For the parents of autistic and other special-needs children, springtime is usually when they hear back from the city’s Education Department about their claims for private school tuition reimbursement.
During the 2007-8 school year, there were 4,375 reimbursement hearing requests for special education students, 462 of them for children with autism.
“We are concerned that some parents see this as a way for us to pay for private school,” Mr. Best said. “It’s not supposed to be a vehicle to get private school tuition if there’s something appropriate available in the public schools.”
But parents of autistic children and their advocates argue that any hope for progress requires the kind of concentrated intervention that the public schools cannot always provide.

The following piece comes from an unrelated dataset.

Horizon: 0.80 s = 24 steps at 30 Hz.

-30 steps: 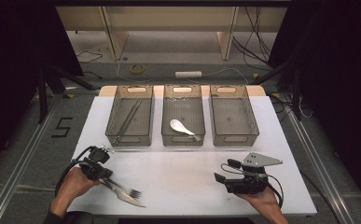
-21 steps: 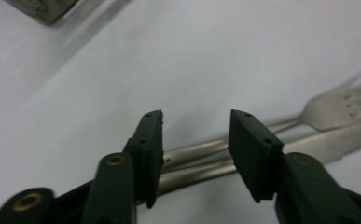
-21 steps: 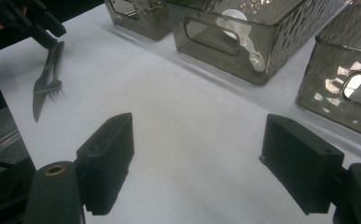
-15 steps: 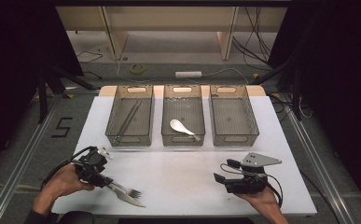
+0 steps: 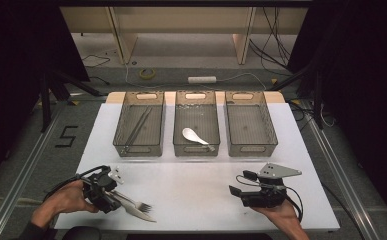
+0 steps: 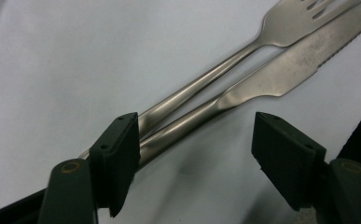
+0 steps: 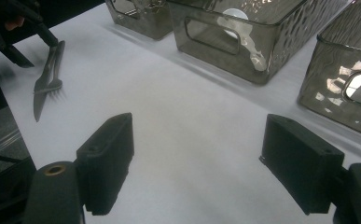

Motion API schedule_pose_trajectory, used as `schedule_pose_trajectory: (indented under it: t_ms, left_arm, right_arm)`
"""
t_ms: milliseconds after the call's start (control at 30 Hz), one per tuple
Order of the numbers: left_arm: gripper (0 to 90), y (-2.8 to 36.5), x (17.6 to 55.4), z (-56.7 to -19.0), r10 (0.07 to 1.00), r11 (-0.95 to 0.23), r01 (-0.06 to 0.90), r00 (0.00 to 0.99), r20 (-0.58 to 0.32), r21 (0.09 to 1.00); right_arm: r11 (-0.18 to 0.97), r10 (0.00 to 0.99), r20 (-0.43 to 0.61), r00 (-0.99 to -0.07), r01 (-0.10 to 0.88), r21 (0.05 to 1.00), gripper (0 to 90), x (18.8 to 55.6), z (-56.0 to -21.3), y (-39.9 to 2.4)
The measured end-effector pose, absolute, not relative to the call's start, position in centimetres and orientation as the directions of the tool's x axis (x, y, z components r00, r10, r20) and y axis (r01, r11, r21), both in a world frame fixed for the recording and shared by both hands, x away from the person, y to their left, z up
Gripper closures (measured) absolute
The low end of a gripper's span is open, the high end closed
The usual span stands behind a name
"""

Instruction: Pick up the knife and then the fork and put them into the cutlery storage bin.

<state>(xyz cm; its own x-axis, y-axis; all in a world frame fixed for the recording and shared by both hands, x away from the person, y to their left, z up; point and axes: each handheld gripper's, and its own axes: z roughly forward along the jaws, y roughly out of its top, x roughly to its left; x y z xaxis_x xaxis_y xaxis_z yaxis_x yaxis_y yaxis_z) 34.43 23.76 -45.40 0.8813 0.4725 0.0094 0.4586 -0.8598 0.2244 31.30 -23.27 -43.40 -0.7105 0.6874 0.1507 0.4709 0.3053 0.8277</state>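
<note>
- The left gripper (image 5: 112,200) is sitting low at the near left corner of the white tabletop (image 5: 196,190), held in the person's left hand (image 5: 63,200).
- Its fingers (image 6: 117,158) have just been opening and are now standing spread apart, pinching nothing.
- A fork (image 6: 225,60) and a knife (image 6: 262,81) are lying side by side on the tabletop, their handles running back between the spread fingers.
- In the left gripper view, the two handles are lying close against the left-hand finger, while the right-hand finger is standing well clear of them.
- In the high view, the fork's tines and the knife's blade are pointing away from the left gripper towards the right, near the front edge.
- The right gripper (image 5: 241,192) is resting at the near right of the tabletop in the person's right hand (image 5: 281,215), well apart from the cutlery.
- Its fingers (image 7: 108,158) are spread wide over bare tabletop, with nothing between them.
- Three grey bins are standing in a row at the far side of the tabletop: the left bin (image 5: 140,145) is holding thin metal pieces, and the middle bin (image 5: 197,147) is holding a white spoon (image 5: 191,135).
</note>
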Motion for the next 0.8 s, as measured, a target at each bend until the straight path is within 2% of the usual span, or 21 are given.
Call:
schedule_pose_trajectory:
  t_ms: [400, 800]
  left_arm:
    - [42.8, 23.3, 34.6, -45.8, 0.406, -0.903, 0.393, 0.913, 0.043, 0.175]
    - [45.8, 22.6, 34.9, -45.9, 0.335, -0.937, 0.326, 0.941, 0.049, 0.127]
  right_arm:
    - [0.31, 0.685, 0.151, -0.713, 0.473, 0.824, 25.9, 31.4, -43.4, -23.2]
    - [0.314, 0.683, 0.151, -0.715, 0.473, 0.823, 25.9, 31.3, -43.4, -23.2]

“The giant elephant in the room, if one in 150 children are being diagnosed with autism, is that they have the same life expectancy,” said Gary S. Mayerson, a lawyer who has represented more than 1,000 families, including Ruby’s, making claims for tuition reimbursement. “Either invest the money now for effective programming or find that your efforts are inadequate.
“At some point you may be staring at the prospect of an even more expensive residential placement — and the state will be footing the bill.”
Despite the onerous financial burden they are confronting, Ruby’s parents are pleased with their decision, having seen that their daughter has made significant progress since she started at the school in September.
Ultimately, the goal is for Ruby to be able to learn in a mainstream classroom.
“The thing that stays with me the most is what kind of life she will be able to have,” said Ruby’s father, Ron Kassimir, 51, an associate provost at the New School.
His wife, Ms. Laizik, added, “When you have a child like Ruby, you realize how much of a role you have to play in that outcome, how involved you have to be to affect that outcome — especially early on, when the stakes are so very high.”